Yesterday I was pushing a broken down motorcycle that I borrowed from my dad during his recovery to save gas. I called to check on how he was doing after the recent death of his dog and to let him know that I was stranded. I found out that their fairly new car had an oil leak, and we both sighed together as he said "I hope the first part of 2012 is no indication of how the rest will go..."
So today I wonder about miracles. I have prayed earnestly for them in the past seven years and feel like the answers have all come in the form of half-fixes that other people have enacted, not God. This has been nagging at me for quite some time now, but this morning as I was praying, a thought came to mind.

Let's look at some miracles in the Bible. Elijah ran faster than chariots and had fire come from heaven to consume a water-soaked sacrifice. Jonah's life was spared because he was swallowed by a whale. Jesus brought sight to the blind, healed the lame, cured the sick and brought people back from the dead, and Jesus himself cheated death. Though the list is much longer than that, all of the miracles seem to be done in ways in which people could not do. What if the same situations happened today? Elijah could have jumped on a Harley and gone faster than a chariot, and Jonah could have worn SCUBA gear. The people Jesus healed could have taken pills or had surgeries to heal them and the ones brought back from the dead may have been saved with a defibrillator... I am not discounting these miracles, only suggesting something about the passage of time and the miracles therein.
This morning I wonder if one of the biggest miracles ever was placed in the human brain at the beginning of creation. I wonder if God, in his omniscient wisdom and unlimited power, smiled as he formed the human brain. I wonder if he said to himself "It will take a million years for them to find even half of the miracles I am putting in here..."
So here's my question. Are prayers answered through the God given wisdom of people lesser miracles, or are they in fact miracles so big, that they display His power to many more people than simply the one who is effected? Could it be that the act of gaining wisdom and knowledge is in and of itself a miracle that is ongoing, to constantly remind us of how much He loves us? Is this why man has a never-ending hunger to learn, and is the act of learning itself a miracle?

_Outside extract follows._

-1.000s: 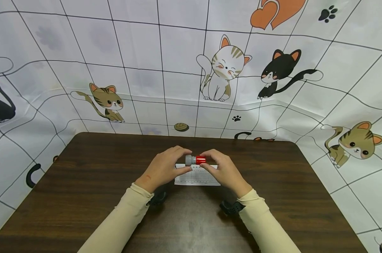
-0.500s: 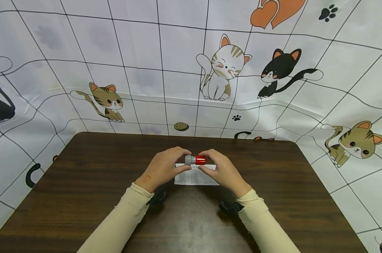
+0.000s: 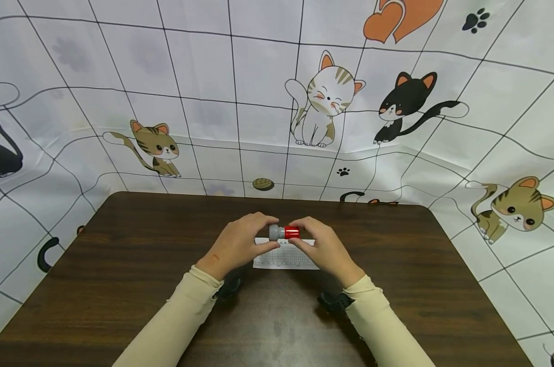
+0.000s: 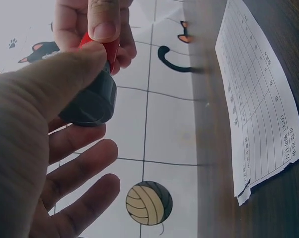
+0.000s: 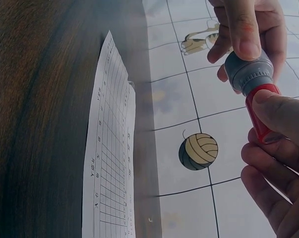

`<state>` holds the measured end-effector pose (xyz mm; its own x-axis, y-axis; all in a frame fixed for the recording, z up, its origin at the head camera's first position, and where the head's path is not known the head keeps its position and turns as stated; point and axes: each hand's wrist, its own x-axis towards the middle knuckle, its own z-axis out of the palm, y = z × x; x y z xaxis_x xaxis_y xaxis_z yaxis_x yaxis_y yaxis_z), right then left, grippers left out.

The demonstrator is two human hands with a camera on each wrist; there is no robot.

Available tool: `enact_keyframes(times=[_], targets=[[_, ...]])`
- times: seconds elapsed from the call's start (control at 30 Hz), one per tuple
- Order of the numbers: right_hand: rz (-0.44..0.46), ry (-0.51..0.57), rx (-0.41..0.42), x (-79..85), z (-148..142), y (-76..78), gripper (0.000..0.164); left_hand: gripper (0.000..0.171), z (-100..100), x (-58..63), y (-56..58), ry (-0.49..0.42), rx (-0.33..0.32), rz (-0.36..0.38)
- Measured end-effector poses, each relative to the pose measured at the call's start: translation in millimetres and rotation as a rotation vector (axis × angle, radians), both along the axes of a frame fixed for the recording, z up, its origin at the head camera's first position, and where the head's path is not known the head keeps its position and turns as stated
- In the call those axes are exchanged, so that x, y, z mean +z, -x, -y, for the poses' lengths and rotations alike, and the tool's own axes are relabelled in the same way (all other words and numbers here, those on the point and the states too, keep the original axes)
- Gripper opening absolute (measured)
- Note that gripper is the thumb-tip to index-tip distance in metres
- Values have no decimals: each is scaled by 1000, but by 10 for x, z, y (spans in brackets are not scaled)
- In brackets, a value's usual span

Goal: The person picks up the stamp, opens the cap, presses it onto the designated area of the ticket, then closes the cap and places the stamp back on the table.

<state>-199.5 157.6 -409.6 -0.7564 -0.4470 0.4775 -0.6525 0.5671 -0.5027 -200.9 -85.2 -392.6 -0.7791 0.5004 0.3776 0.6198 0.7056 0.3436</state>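
Note:
A small stamp (image 3: 283,232), with a wide grey cap (image 5: 248,67) and a red body (image 5: 261,111), is held sideways above the table between both hands. My left hand (image 3: 242,237) pinches the grey end between thumb and fingers; its other fingers fan out in the left wrist view. From the other side, my right hand (image 3: 325,247) pinches the red end, thumb on top. Just below the hands lies a white printed form (image 3: 286,258) with a ruled grid, partly covered by them in the head view.
The dark wooden table (image 3: 144,265) spreads round the hands. Behind it hangs a white sheet (image 3: 203,122) printed with cats and black lines, which reaches the table's far edge. Black wrist cameras sit under both wrists, the right one (image 3: 334,302) more visible.

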Motion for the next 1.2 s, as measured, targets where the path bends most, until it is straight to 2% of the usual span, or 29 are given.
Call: enact_keyframes(times=[0.13, 0.47, 0.83, 1.2], targets=[[11, -1, 0, 1, 0, 4, 31, 48, 1, 9, -5, 21, -2, -17], [42, 31, 2, 28, -3, -6, 30, 50, 5, 16, 0, 23, 11, -8], [64, 28, -6, 26, -7, -13, 29, 47, 15, 6, 6, 26, 1, -33], [103, 30, -1, 28, -7, -25, 31, 46, 21, 4, -13, 22, -16, -5]])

This month, let's open our eyes. Let's live in the miracles that have been created through us by the miracle giver. Let's remember to be grateful when we climb into our cars, have a cell phone conversation with a loved one,  use a microwave (miracle invention), or swallow the handful of pills that would normally cause us to grimace with distain. Let's live the month of March in continual gratitude for the miracles we take for granted and for the miracle of a Savior who died for the love of us. It's Easter season - - let's stop being greedy, ungrateful children and start celebrating a love, a miracle, a God, who loves us and wants us to have more than we can ever ask or imagine.